Instructions to follow
Look through the material below and return every line that contains "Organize".

Supplied entries
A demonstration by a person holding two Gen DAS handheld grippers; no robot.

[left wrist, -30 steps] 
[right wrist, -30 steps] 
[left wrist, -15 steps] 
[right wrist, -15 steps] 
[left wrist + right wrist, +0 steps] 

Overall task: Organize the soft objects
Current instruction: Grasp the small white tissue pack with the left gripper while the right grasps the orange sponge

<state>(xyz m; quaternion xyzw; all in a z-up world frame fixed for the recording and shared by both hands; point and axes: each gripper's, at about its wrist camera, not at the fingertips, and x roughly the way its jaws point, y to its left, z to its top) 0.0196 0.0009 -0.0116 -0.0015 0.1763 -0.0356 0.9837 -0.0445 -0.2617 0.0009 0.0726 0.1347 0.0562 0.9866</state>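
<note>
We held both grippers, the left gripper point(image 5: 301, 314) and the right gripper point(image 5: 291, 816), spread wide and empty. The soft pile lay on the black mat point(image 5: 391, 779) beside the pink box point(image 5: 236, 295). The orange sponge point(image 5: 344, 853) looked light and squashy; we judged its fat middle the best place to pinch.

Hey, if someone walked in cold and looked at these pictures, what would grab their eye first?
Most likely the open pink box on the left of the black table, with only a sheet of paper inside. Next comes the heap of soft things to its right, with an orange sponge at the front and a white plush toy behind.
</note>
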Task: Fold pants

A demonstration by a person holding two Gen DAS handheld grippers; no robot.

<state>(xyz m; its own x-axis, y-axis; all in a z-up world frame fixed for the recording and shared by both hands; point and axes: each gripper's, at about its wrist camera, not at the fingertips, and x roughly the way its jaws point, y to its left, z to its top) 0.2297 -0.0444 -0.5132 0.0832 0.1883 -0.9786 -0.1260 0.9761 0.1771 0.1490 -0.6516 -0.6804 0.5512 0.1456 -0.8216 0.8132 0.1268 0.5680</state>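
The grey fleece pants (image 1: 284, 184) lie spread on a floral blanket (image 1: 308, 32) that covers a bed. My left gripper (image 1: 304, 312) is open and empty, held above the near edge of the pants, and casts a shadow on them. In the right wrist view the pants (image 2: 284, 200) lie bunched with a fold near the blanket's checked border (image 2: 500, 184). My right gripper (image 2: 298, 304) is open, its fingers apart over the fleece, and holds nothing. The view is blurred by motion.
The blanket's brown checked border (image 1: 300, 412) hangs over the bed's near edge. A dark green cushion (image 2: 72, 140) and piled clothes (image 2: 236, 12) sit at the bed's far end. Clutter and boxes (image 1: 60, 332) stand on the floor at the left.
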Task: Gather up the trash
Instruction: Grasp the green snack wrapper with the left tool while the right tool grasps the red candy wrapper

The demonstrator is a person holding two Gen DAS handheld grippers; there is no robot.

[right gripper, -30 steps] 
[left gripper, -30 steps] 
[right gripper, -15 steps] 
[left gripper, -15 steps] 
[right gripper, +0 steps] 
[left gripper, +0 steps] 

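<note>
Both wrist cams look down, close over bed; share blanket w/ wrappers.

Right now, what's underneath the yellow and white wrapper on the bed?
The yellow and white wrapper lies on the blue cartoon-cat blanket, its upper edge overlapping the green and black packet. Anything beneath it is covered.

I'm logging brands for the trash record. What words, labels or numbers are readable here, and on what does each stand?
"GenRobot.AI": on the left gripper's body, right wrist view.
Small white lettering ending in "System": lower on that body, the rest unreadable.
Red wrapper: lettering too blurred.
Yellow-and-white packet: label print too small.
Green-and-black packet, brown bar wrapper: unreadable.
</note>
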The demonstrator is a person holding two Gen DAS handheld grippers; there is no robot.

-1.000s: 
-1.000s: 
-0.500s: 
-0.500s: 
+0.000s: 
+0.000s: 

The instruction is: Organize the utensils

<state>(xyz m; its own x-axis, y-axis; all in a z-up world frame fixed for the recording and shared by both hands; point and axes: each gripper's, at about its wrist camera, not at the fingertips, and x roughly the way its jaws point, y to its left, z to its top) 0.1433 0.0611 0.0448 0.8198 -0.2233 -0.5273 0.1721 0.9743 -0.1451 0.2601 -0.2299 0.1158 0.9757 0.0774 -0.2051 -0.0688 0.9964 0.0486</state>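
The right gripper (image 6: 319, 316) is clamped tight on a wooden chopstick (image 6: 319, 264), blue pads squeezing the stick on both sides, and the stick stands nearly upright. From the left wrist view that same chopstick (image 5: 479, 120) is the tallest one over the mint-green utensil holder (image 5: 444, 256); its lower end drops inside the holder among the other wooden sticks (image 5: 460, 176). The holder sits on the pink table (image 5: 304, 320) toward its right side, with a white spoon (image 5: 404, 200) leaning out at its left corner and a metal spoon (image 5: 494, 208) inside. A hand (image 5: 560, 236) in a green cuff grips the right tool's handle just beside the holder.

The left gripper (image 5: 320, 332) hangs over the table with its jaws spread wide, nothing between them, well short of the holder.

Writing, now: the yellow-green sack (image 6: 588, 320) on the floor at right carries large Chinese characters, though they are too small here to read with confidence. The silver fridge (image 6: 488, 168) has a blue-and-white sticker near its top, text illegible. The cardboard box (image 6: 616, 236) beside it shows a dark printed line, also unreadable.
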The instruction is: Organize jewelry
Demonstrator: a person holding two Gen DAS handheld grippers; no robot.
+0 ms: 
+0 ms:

Solution for this task
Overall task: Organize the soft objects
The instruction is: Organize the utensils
The instruction is: Organize jewelry

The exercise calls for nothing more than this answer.